*TASK ITEM:* Where the records below reach the line containing "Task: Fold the", start transcribing, and end with the line containing "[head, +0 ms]", exactly and with nothing else added.

*DATASET ENTRIES:*

***

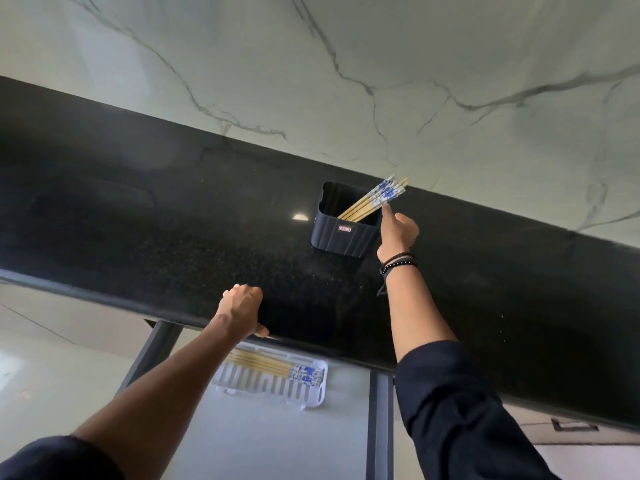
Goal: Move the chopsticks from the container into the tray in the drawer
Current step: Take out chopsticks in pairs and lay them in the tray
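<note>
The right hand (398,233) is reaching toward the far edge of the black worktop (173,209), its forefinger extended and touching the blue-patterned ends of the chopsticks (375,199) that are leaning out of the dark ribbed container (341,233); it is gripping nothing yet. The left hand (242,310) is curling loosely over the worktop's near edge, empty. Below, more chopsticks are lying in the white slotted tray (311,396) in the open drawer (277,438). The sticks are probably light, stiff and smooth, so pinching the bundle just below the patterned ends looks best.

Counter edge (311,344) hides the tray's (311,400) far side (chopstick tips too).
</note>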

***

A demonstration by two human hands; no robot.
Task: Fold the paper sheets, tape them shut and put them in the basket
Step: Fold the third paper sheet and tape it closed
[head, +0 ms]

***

*RESPONSE BELOW:*
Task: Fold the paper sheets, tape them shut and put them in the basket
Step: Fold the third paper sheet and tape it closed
[head, +0 ms]

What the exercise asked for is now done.